Keywords: Pulmonary atresia, Aortopulmonary collaterals, Imaging modalities, Radiation, Anesthetic time
Introduction
Pulmonary atresia with ventricular septal defect represents a spectrum of congenital heart disease with significant anatomical heterogeneity. In patients where the pulmonary blood supply is provided by aortopulmonary collaterals(PA/VSD/MAPCA), accurate imaging is critical to long term planning and prognosis; in particular, the presence of absence of native pulmonary arteries [1, 2]. In view of this, multiple imaging modalities may be employed in the same patient even before any intervention is performed, all of which can carry important risks (Table 1) [3–9]. General anaesthesia, for example, almost universally required under 6 months of age, carries significant risks in patients with single ventricle physiology (such as pulmonary atresia) in this age group [10–13]. The use of ionising radiation associated with CT and cardiac catheterisation also carries important long-term risks, with younger children 3 to 4 times more likely than adults to develop malignancies following radiation exposure [3, 14–16]. Cardiac catheterisation alone accounts for by far the largest proportion of radiation exposure in children with congenital heart disease [3, 17, 18].
Table 1.
Imaging modalities in patients with pulmonary atresia
| Modality | Advantages | Disadvantages/risks |
|---|---|---|
| Echocardiography |
Bedside test Non-invasive |
Poor visualisation of most extrapericardial structures |
| Cardiac catheterisation [4, 5, 8] |
Can determine dual supply of lung segments Direct pressure measurements Accurate in identifying native pulmonary arteries |
Invasive Risk of vascular injury, stroke, death General anaesthetic required Radiation risk |
| CT Angiography [4, 6, 7] |
Fast acquisition Accurate for native pulmonary arteries, shunts and vessel sizes Can image extracardiac structures |
General anaesthetic likely to be required Radiation risk |
| MRI Angiography [6, 8, 9] |
Relatively accurate for pulmonary arteries and larger collaterals Can calculate flow rates Can image extracardiac structures No radiation |
General anaesthetic likely to be required Less accurate than CT for sub-millimetre vessels Slow acquisition time Possible gadolinium deposition in the brain |
The aim of this study was to quantify the radiation exposure and anaesthetic time associated solely with diagnostic imaging to identify native pulmonary arteries, if present, in newborns and infants with PA/VSD/MAPCA, prior to their first therapeutic intervention.
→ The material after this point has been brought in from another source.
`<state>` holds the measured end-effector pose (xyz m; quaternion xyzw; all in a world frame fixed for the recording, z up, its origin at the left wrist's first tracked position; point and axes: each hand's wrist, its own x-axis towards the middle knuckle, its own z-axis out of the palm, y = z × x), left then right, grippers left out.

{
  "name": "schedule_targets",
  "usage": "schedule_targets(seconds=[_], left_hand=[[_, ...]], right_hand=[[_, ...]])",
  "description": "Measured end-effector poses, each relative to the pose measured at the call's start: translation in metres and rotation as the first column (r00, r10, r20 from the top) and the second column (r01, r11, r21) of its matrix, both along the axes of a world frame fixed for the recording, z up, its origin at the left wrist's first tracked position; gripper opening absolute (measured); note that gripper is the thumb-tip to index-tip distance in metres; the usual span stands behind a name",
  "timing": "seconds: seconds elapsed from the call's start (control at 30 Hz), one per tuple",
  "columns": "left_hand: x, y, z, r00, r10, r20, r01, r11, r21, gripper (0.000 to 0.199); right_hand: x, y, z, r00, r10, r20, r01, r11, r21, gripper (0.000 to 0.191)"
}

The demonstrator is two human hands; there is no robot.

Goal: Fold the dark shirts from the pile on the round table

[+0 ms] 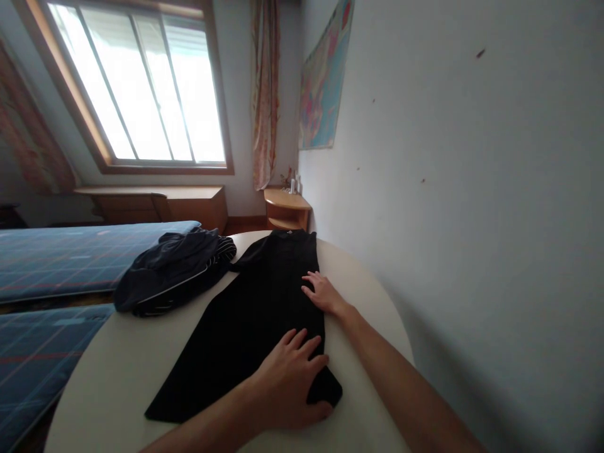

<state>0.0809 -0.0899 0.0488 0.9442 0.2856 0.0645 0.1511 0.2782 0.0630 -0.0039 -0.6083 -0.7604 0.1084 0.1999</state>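
Observation:
A black garment lies spread on a round white table, its narrower end toward the far edge and its wide end near me. Whether it is a shirt, a skirt or something else I cannot make out. My left hand rests on its near right part, fingers spread and palm down. Farther up, my right hand lies at the garment's right edge, fingers stretched out over the cloth. Neither hand grips anything visible. Left of the garment sits a crumpled heap of dark clothing with white stripes.
Two blue plaid mattresses are at the left, close to the table. A white wall rises along the right side. Beyond the table stand a small corner shelf and a wooden desk under a bright window.

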Motion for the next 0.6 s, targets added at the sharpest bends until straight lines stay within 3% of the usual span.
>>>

We then calculated the cumulative risks to date for all surviving children.
Materials and Methods
The institutional database of the Department of Congenital Heart Disease (Heartsuite, Systeria, Glasgow, United Kingdom), at the Evelina London Children’s Hospital in London, United Kingdom, was interrogated to find all patients diagnosed with pulmonary atresia, ventricular septal defect and aortopulmonary collaterals under 100 days of age, between 2004 and 2014. The cumulative radiation doses and anaesthetic time of patients during the study period was calculated. Radiation doses are given in dose area product units (cGy cm2) [16], which are independent of the location of measurement and regarded as being suitable for describing radiation exposure in children [19].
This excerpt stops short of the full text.